- [REQUIREMENT]:
Reproduce word for word the lines between those holding "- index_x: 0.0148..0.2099" and "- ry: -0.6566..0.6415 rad", inclusive, and nothing else from the data below.

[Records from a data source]
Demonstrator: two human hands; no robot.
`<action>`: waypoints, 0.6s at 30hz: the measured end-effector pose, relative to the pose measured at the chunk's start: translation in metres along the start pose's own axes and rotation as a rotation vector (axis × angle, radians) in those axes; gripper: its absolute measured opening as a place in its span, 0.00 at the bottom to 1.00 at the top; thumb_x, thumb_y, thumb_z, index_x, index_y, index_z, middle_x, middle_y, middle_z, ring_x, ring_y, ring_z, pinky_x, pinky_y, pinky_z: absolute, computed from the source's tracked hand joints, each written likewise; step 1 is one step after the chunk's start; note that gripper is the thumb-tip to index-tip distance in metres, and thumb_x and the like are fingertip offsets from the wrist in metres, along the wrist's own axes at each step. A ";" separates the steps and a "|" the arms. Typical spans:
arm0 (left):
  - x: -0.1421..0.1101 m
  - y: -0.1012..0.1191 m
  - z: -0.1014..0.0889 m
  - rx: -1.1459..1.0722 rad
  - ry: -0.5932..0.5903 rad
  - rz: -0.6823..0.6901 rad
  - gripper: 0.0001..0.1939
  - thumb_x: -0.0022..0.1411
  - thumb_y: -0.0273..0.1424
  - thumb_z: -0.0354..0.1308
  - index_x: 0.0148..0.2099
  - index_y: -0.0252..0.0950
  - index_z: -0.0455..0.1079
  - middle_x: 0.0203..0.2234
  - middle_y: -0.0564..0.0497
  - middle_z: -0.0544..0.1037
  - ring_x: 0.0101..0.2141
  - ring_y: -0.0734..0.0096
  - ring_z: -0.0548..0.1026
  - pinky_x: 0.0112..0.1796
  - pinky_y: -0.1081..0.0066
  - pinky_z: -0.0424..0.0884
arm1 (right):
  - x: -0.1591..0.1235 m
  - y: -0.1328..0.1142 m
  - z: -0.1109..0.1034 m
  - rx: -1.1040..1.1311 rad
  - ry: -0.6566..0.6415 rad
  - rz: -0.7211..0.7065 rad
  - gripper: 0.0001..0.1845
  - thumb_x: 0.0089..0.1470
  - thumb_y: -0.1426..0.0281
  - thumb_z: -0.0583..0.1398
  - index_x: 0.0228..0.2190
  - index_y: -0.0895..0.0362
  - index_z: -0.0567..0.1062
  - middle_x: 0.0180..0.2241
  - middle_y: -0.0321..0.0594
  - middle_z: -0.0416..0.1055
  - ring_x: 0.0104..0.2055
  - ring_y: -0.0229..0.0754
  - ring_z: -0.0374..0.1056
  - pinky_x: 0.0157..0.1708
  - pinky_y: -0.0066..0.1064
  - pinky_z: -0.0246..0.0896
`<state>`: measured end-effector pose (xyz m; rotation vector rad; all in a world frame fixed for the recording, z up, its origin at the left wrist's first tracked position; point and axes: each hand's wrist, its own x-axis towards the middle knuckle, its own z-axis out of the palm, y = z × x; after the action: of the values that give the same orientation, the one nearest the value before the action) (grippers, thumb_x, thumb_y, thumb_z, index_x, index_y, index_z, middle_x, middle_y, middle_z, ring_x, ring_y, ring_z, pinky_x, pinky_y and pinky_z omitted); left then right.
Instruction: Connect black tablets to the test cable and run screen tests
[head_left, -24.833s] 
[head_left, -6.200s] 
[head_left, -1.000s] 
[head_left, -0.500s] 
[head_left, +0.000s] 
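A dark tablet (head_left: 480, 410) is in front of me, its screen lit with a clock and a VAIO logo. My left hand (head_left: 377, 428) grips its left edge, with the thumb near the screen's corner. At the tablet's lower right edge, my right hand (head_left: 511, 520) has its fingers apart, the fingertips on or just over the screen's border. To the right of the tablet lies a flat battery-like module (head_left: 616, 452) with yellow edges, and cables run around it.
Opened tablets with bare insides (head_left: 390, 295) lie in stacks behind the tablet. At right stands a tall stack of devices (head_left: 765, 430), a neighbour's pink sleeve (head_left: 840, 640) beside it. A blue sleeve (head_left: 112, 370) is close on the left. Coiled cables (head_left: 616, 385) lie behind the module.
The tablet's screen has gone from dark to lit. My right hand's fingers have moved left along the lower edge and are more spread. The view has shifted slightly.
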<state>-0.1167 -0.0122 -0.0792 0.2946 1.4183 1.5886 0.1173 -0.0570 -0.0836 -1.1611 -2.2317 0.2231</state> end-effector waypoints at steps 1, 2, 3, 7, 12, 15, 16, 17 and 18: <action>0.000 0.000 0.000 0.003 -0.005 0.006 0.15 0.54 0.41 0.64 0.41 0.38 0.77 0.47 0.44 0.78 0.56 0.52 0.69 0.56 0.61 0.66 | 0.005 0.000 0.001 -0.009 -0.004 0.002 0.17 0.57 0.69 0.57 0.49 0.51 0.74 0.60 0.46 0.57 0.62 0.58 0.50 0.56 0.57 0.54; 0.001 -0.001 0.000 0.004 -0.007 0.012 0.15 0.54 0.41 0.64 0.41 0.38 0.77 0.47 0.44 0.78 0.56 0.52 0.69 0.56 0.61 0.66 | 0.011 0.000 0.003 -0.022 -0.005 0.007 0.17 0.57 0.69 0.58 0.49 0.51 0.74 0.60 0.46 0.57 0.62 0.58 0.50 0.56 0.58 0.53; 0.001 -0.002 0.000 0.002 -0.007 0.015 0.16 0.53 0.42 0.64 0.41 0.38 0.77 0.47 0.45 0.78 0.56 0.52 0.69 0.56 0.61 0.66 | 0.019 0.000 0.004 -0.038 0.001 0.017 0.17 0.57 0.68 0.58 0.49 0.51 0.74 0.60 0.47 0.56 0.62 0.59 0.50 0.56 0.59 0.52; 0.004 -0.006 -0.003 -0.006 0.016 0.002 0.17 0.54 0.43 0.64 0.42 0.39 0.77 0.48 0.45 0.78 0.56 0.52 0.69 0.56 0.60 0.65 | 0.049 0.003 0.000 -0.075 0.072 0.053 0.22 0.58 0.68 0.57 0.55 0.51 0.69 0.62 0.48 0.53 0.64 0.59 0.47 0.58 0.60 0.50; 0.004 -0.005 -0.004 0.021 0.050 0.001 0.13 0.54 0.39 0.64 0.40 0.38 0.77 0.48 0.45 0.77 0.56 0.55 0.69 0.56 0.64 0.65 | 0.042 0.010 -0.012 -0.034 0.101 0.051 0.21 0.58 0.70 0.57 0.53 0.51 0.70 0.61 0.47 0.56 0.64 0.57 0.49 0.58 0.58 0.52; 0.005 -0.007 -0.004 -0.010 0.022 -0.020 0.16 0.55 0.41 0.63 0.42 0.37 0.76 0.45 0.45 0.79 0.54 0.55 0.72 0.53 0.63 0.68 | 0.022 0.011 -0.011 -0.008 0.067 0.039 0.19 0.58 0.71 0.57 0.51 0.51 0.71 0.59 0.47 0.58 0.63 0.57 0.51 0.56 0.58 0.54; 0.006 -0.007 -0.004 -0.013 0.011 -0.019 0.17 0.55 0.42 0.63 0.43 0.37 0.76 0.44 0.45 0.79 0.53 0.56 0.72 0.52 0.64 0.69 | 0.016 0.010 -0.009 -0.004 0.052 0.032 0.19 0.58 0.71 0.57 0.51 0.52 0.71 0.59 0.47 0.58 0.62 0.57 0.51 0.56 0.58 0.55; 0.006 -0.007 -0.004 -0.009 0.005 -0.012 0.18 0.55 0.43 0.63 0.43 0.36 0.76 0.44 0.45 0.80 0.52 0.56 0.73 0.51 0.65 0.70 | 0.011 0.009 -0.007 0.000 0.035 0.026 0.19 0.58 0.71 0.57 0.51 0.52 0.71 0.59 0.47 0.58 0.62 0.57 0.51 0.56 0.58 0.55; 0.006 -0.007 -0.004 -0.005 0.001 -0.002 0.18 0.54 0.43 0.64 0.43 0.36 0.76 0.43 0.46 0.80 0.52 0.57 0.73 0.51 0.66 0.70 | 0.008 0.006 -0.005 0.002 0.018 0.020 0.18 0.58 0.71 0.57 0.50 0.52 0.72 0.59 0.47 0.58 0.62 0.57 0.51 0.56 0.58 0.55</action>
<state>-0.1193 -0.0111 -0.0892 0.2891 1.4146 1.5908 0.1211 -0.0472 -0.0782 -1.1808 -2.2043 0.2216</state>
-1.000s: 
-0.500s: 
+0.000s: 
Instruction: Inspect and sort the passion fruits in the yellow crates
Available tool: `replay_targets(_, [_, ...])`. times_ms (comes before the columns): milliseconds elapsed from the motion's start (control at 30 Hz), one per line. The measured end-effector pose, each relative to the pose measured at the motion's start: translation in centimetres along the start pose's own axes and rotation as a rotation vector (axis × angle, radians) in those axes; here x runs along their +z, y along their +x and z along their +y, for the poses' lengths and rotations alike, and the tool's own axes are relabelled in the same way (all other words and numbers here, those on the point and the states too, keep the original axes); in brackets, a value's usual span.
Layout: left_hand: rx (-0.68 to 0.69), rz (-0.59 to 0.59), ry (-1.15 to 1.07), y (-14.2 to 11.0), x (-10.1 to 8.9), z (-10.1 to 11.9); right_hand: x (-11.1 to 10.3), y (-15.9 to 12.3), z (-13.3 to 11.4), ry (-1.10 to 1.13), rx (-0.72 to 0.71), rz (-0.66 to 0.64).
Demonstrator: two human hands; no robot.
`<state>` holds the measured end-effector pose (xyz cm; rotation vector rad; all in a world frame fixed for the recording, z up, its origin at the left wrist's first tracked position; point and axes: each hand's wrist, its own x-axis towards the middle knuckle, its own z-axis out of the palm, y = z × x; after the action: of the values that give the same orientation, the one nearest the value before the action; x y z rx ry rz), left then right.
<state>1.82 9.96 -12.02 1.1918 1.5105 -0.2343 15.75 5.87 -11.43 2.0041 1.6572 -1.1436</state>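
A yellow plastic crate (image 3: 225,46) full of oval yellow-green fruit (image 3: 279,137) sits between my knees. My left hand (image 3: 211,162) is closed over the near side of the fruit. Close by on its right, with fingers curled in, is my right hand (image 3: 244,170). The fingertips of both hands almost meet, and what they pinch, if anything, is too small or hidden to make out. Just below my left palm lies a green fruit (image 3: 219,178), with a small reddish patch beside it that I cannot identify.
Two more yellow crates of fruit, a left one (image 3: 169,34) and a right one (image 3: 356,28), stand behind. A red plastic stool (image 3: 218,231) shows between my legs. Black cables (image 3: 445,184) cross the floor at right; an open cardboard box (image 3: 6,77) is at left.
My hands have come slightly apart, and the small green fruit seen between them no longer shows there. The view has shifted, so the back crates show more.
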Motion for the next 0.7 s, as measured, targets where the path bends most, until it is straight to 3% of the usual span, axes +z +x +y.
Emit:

- [RESPONSE FOR THIS EXERCISE]:
  - index_x: 0.0148..0.2099
  - index_y: -0.0252..0.0950
  - index_z: -0.0455..0.1079
  - middle_x: 0.0203..0.2234
  - middle_y: -0.0564..0.0497
  - middle_z: -0.0544..0.1037
  - ring_x: 0.0101..0.2141
  - ring_y: -0.0734..0.0096
  - ring_z: -0.0548..0.1026
  - pinky_x: 0.0112..0.1796
  - pinky_y: -0.1081..0.0066
  - pinky_z: -0.0424..0.0884
arm1 (right):
  - x: -0.1591..0.1235 m
  - y: -0.1328..0.1142 m
  - z: -0.1109..0.1034 m
  - rx: -1.1040..1.1311 rad
  - ry: -0.6566..0.6415 rad

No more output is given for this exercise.